I want to share with you the most powerful idea about human relationships that I’ve ever heard. It’s in the form of a question, and it’s from an essay by Harvard Business School professor, Thomas J. DeLong, in Remember Who You Are (2004). Here it is: “How do people experience themselves when they are with you?”
This seems like an outrageously ambitious goal to set. But in practice, it doesn’t take much to achieve. Be excited to see other people. Look them in the eye. Smile with your whole body. Call them by name, and ask how they’re doing. When people ask how you’re doing, tell them, “Excellent!” Take an interest in others’ lives. Listen to their stories, and laugh. Keep conversation focused on them, not on you. By God, tell them how great they are!
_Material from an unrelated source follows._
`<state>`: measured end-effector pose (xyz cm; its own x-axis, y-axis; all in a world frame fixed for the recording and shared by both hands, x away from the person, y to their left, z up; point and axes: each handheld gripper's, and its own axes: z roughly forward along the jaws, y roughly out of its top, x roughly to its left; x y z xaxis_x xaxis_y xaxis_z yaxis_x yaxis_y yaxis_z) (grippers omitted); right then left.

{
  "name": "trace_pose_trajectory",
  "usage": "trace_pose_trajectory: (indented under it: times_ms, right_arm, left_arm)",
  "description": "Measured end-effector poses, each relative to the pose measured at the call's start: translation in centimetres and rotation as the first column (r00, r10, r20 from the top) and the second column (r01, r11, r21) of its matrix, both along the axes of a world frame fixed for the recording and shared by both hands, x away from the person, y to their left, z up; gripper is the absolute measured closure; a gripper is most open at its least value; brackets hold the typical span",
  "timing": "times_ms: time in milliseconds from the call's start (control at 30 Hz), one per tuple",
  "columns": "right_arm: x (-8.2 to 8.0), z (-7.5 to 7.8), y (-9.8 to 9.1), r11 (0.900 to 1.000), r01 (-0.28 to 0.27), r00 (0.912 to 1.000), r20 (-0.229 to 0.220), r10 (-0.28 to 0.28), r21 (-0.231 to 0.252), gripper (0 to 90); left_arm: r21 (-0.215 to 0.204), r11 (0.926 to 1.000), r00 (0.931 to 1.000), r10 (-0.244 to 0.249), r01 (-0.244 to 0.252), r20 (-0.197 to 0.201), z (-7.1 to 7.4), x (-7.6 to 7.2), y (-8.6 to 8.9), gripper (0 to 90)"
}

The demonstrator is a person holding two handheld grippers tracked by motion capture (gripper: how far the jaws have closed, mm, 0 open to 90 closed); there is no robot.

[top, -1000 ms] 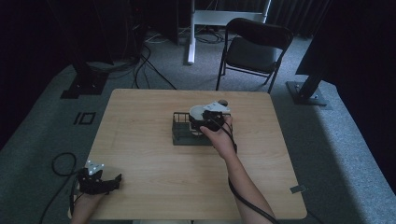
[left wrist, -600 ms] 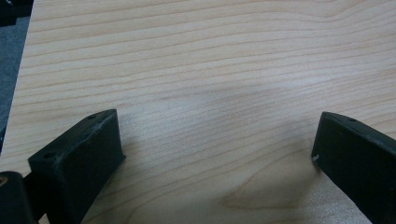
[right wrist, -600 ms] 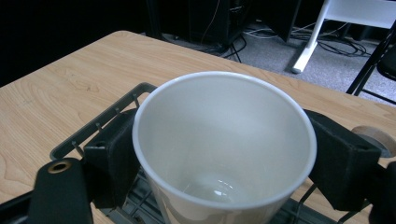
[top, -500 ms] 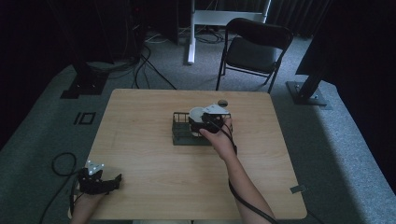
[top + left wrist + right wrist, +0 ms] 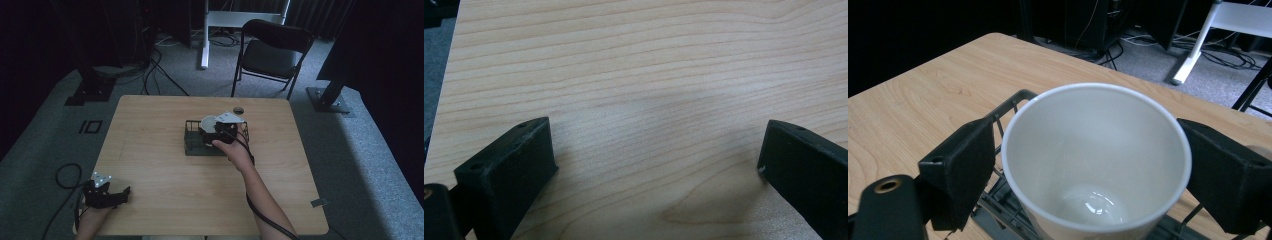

How does your spouse or significant other experience him/herself when you walk through that door after a tiring day at work? Loved and appreciated? Or deflated? How does your child experience him/herself when he/she is with you? Are you more interested in watching the TV news than you are in hearing about his day at school?
Starting now, start to notice the “invisible” people in your daily life (such as administrative assistants, maintenance staff, fast-food order takers, security workers, and customer service phone reps) and deactivate their invisibility by asking a question, complimenting their work, saying a heartfelt thank you. Rid yourself of your hierarchical lenses and see others as equal to you – because they are! There’s something magical about giving someone a high-five and uttering their name with gusto as you walk by them in the hall. Try it!
DeLong prods, “What transpires inside people when you are talking to them? What are they thinking and feeling? In what way, however small, has their perception of themselves changed as a result of having the interaction?”
When we slow down and even go out of our way to make others feel unique, interesting, talented, or important, we are truly “making their day.” For that shining moment, their experience of themselves is ideal. (And, ironically, our experience of ourselves is idealized, too.)